I very have to thank you my friend Thomas. My tank and shrimps, look very nice after his help...

PH not known cuz i didn't mean them yet
KH not sure
GH not sure too
Soil I used ADA

My tank view:


----------



## igor.kanshyn (Jan 14, 2010)

It's a perfect tank, man!
Your flame moss looks great!


----------



## killer007 (Feb 10, 2010)

hahahhaah thanks thanks
I very happy when looking them...
soooo bushy...
and when i put in the micro powder food in, it all trap there...nice for babies to eat out....


----------



## igor.kanshyn (Jan 14, 2010)

That shrimp on the last picture.
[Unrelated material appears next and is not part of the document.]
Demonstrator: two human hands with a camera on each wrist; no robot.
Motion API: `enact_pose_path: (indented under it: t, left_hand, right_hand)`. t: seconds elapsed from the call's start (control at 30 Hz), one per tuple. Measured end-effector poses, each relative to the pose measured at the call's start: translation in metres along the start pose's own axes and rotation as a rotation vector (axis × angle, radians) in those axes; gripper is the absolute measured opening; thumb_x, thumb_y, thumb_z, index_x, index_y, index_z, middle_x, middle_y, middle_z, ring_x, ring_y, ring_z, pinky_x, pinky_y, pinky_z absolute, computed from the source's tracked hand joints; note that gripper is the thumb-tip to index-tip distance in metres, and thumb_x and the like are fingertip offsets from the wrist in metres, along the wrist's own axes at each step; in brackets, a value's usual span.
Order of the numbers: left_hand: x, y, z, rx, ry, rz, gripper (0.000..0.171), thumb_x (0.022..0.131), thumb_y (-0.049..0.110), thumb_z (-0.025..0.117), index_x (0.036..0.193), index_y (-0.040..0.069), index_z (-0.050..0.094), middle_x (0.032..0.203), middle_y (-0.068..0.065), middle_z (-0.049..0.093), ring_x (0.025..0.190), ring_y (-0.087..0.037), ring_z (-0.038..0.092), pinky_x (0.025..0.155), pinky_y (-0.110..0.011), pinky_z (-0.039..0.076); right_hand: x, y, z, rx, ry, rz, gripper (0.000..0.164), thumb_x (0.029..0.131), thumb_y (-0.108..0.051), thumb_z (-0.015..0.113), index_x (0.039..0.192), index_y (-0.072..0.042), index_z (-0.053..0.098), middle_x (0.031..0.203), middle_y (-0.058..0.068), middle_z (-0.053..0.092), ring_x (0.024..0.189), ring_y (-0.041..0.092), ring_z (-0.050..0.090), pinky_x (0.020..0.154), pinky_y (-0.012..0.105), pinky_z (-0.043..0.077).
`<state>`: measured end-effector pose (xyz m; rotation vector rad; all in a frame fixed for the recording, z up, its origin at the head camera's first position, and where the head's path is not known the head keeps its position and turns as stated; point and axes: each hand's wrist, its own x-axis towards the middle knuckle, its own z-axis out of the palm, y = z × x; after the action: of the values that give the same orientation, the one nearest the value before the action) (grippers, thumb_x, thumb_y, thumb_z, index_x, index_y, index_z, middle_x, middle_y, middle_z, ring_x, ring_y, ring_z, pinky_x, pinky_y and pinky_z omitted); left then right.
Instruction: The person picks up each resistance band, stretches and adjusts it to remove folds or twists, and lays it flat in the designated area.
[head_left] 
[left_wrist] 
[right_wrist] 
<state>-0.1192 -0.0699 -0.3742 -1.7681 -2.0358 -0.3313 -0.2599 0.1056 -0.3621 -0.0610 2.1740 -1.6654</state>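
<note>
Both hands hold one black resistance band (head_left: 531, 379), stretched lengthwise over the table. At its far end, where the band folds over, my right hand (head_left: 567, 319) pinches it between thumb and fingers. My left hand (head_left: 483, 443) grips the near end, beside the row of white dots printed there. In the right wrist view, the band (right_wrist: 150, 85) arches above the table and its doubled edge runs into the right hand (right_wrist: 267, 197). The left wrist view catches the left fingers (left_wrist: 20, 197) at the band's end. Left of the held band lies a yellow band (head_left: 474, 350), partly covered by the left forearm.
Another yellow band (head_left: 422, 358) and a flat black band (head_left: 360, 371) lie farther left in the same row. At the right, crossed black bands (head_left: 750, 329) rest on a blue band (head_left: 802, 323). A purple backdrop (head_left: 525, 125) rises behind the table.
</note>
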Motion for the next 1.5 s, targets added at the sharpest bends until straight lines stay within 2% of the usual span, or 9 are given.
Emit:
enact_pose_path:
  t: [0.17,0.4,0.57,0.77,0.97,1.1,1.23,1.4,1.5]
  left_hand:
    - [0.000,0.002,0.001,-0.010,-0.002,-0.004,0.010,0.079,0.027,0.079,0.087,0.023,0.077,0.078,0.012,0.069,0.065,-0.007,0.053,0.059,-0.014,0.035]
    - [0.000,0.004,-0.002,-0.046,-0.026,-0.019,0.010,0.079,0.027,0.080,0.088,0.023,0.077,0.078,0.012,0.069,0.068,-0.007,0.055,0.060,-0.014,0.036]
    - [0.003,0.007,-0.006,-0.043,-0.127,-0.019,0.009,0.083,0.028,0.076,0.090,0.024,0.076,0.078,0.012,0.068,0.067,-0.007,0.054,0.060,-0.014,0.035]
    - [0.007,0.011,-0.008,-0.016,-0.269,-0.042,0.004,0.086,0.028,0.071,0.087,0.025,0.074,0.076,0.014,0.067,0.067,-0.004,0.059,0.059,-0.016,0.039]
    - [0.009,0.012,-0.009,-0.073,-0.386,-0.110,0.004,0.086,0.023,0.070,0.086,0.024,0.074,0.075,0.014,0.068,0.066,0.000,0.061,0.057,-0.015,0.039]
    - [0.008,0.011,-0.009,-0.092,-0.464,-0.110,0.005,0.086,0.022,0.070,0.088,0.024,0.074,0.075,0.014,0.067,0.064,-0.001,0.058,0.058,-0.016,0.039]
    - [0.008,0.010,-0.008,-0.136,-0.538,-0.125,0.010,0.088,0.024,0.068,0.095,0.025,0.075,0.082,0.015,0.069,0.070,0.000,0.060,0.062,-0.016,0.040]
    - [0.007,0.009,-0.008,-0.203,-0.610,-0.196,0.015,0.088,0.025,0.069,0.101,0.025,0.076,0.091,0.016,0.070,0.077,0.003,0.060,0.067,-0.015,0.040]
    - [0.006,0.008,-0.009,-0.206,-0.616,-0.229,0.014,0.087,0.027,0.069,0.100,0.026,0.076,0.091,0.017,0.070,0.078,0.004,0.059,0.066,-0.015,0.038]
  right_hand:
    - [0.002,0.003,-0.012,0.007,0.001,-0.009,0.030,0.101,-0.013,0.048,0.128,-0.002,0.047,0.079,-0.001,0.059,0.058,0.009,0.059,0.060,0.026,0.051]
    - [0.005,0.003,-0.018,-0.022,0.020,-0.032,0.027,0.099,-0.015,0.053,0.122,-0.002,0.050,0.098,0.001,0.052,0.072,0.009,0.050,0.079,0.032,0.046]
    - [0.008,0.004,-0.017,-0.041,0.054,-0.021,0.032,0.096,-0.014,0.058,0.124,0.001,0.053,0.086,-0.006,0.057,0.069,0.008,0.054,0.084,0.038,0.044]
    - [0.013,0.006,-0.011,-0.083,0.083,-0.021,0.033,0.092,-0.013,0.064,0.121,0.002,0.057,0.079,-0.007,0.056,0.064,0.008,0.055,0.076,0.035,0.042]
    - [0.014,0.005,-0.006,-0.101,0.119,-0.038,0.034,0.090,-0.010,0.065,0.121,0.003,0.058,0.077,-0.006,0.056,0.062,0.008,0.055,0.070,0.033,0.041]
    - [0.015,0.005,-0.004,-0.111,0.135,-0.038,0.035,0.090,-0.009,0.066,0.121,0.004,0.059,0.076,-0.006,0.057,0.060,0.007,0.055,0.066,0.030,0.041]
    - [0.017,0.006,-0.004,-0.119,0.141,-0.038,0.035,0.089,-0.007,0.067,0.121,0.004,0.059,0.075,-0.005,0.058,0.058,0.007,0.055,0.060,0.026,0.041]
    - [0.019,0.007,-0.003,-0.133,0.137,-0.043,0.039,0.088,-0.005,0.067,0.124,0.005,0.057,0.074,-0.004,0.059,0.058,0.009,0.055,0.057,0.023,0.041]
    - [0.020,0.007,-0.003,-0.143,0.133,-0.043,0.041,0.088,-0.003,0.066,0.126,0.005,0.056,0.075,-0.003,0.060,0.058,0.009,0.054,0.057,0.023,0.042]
What grade is it?


----------



## killer007 (Feb 10, 2010)

ah...its the same as the one in the third picture from the bottom...
um...ss grade
its the "hino" grade, the head with two dot


----------



## igor.kanshyn (Jan 14, 2010)

Nice shrimp! How many of them do you have?
Where do you get them?

I see B grade in your tank as well. Right?


----------



## killer007 (Feb 10, 2010)

only 1 ss @[email protected]
and 2 sss
yup other is s and a and b
hahahahah got it from my friend Thomas


----------



## killer007 (Feb 10, 2010)




----------



## Darkblade48 (Jan 28, 2008)

killer007 said:


> ah...its the same as the one in the third picture from the bottom...
> um...ss grade
> its the "hino" grade, the head with two dot


Are you sure that's not an SSS grade? It looks like a Mosura with Crown pattern....

Also, where did you get your ADA Aquasoil?


----------



## killer007 (Feb 10, 2010)

@[email protected] it is a SSS...
crown @[email protected] how did you know its a crown....?
hahahaha i didn't take picture at the top view....
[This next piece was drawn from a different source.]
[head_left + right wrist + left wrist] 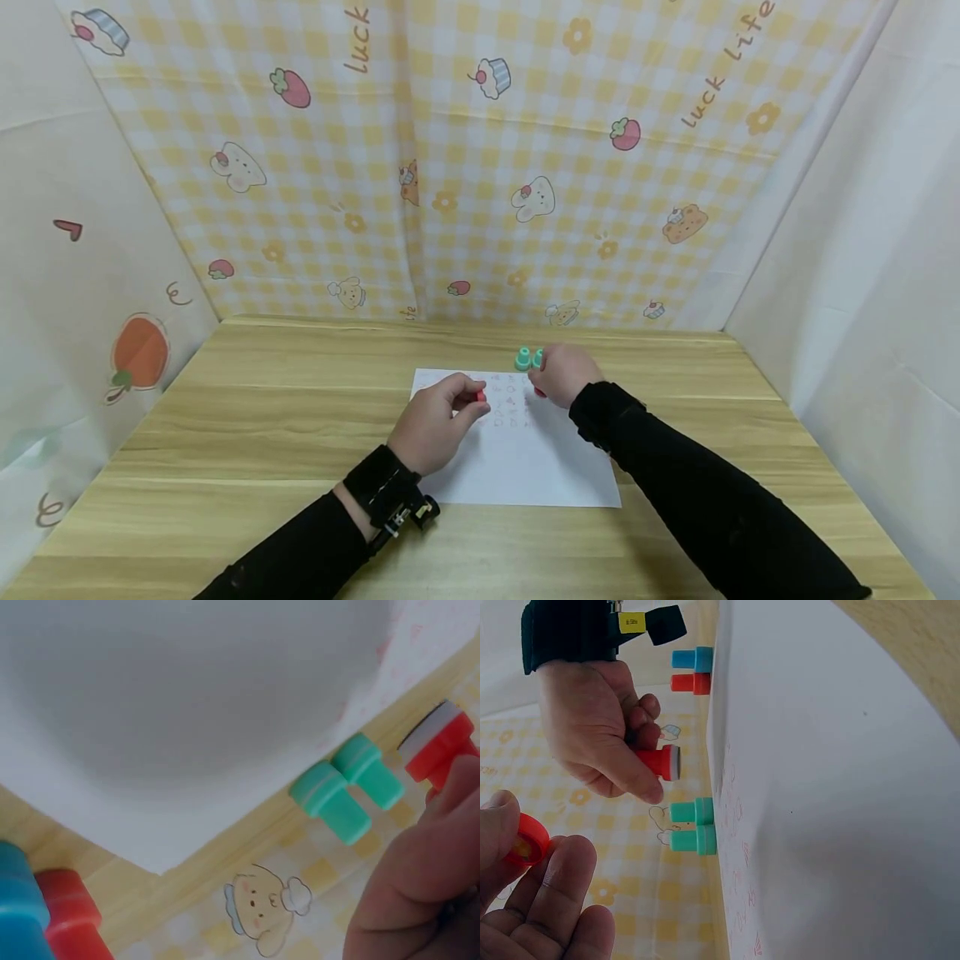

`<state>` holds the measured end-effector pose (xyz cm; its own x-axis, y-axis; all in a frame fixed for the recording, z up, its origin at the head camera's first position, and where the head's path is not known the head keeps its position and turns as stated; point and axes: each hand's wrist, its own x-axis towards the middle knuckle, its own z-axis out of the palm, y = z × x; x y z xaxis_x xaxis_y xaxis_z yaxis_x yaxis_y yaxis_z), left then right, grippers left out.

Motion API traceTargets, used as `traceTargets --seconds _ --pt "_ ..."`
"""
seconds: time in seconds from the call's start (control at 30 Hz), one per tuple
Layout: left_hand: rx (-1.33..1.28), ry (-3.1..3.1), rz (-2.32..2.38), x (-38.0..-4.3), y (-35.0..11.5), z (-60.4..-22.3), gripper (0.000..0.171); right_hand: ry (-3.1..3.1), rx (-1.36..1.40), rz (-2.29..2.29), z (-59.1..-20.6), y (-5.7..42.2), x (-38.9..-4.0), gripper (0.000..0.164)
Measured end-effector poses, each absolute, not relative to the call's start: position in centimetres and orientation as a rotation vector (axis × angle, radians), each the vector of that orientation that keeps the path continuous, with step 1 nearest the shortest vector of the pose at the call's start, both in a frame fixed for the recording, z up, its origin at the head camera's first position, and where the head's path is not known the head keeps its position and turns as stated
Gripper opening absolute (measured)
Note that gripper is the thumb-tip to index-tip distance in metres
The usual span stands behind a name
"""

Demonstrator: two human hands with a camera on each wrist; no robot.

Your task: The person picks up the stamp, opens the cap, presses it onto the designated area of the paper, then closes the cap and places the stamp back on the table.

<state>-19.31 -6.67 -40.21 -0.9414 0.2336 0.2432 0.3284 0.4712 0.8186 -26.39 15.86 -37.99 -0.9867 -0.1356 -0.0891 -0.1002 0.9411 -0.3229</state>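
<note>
My left hand (431, 425) pinches a small red cap (531, 841) between thumb and fingers, its hollow side showing in the left wrist view. Above the far part of a white paper sheet (517, 471), my right hand (567, 377) grips a red self-inking stamp (444, 742). That stamp is uncapped, and its pale, dark-edged stamping end faces the paper. Rows of small, faint red prints (512, 412) mark the sheet. Just past the paper's far edge, two green capped stamps (522, 360) stand side by side, close to my right hand.
A blue stamp (692, 659) and another red stamp (690, 682) stand together further right beyond the paper, hidden behind the right hand in the head view. The wooden table (300, 417) meets a yellow checked cloth (465, 208) at the back.
</note>
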Motion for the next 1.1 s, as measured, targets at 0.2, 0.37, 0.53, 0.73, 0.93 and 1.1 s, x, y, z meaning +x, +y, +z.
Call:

um the soil is from US, its like crazy price @[email protected] ah....


----------



## DreamProductions (May 17, 2010)

Holy very nice Shrimp! 
When you get babies I would like to buy some from you!!!


----------



## Darkblade48 (Jan 28, 2008)

killer007 said:


> @[email protected] it is a SSS...
> crown @[email protected] how did you know its a crown....?
> hahahaha i didn't take picture at the top view....
> 
> um the soil is from US, its like crazy price @[email protected] ah....
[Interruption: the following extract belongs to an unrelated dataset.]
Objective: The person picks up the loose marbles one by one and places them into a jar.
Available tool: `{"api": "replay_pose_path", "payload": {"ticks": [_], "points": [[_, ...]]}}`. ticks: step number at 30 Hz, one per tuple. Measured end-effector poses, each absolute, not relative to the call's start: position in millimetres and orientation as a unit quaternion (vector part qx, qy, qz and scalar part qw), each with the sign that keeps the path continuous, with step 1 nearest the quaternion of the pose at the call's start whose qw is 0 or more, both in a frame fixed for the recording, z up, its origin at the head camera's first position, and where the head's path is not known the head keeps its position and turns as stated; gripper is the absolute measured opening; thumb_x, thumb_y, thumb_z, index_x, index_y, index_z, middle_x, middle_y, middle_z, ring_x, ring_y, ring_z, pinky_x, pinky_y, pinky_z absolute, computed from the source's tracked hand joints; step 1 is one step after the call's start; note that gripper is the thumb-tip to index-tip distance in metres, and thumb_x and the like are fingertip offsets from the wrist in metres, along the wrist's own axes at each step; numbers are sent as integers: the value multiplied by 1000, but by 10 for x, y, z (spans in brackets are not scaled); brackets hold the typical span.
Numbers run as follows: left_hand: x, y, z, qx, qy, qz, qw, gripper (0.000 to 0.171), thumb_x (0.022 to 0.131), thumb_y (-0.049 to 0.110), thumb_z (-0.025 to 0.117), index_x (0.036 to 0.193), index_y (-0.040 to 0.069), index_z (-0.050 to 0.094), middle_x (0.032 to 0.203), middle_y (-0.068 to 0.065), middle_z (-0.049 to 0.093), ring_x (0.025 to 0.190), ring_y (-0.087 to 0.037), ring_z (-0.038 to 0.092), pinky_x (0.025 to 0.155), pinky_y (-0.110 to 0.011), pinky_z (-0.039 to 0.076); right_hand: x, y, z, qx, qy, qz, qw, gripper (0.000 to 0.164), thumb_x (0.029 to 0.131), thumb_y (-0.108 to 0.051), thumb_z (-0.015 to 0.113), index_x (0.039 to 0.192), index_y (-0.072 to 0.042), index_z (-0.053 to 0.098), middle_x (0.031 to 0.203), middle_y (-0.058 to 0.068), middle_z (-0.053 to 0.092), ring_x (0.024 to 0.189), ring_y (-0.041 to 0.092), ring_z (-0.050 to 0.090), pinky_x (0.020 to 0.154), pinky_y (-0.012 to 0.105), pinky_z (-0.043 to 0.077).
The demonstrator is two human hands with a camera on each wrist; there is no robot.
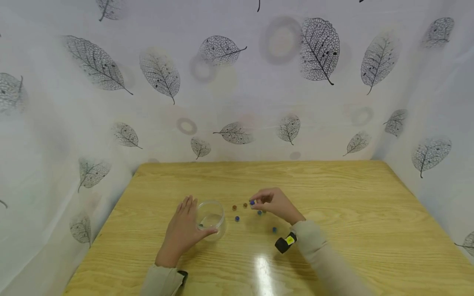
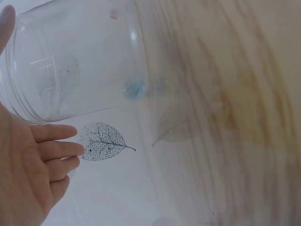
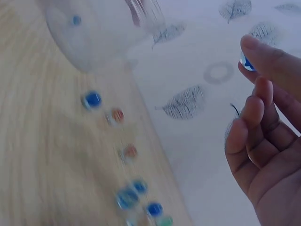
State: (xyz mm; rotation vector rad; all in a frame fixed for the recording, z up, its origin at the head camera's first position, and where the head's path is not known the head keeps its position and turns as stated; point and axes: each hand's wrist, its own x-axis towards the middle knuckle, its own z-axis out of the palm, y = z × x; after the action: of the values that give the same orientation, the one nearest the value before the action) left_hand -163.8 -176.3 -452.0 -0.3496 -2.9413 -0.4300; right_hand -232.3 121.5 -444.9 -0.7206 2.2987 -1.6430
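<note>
A clear round jar (image 1: 221,224) stands on the table, its open mouth facing up. Beside it is my left hand (image 1: 180,235), fingers extended along the jar's left side and thumb reaching across its front. Inside the jar, a blue glass marble (image 2: 135,89) lies at the bottom in the left wrist view. My right hand (image 1: 275,204) pinches a blue marble (image 3: 246,62) between thumb and index finger, raised above the table to the right of the jar. Loose marbles lie below and around it, including a dark blue one (image 1: 237,218) and an amber one (image 1: 234,207).
A second amber marble (image 1: 245,205), a teal marble (image 1: 259,212) and a bluish one (image 1: 274,230) rest on the wooden table (image 1: 333,185). Leaf-patterned white sheeting (image 1: 237,98) rises behind the table and at both sides.
</note>
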Motion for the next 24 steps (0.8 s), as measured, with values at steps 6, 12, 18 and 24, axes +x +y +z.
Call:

Well, you said that the last picture of the CRS was the same as the 3rd last one, and the 3rd last one appears to be an SSS grade Mosura with Crown 

What are your water parameters like? Are you just using straight tap water?


----------



## killer007 (Feb 10, 2010)

>.< babies are hard to get...
crown is hard...


----------



## killer007 (Feb 10, 2010)

Darkblade48 said:


> Well, you said that the last picture of the CRS was the same as the 3rd last one, and the 3rd last one appears to be an SSS grade Mosura with Crown
> 
> What are your water parameters like? Are you just using straight tap water?


hahahahah but the 3rd last one is hino [email protected]@
should be SS, i think...
the crown is the 5th last picture...
its a flower and clown together....

um actually i didn't measure the water parameters for a long time...
last time i measure it, its like PH6....not sure now...
just add aged tap water when doing water change...


----------



## DreamProductions (May 17, 2010)

killer are you breeding these shrimp right now? Where can I get some of these locally in the area? I'm looking for some high grade CRS, I know theres many lower grades floating around in the area but I cannot seem to find any higher grade CRS...


----------



## killer007 (Feb 10, 2010)

ah...yes i am breeding them now...but i don't have much to sell @[email protected]
in my knowledge, i don't know any with better grade, maybe james in scarborough has some better ones....
my first 10 CRS were from him...
um...there must be someone in local has better grade, but they just not posting the ads...

and i have to say....the crown and flower pattern is expansive....
even the ss grades hino is pricy too...

mine ss and sss grades are from my friend Thomas in Vancouver...


----------



## aln (Jan 26, 2010)

mmmm CRS heaven


----------



## igor.kanshyn (Jan 14, 2010)

killer007 said:


> and i have to say....the crown and flower pattern is expansive....
> even the ss grades hino is pricy too...


This was a beginning of killer's advertising campaign


----------



## killer007 (Feb 10, 2010)

hahahahah yes yes...

i tried to get most of the lower grade male one out and keep some female low grade in...to get the population going...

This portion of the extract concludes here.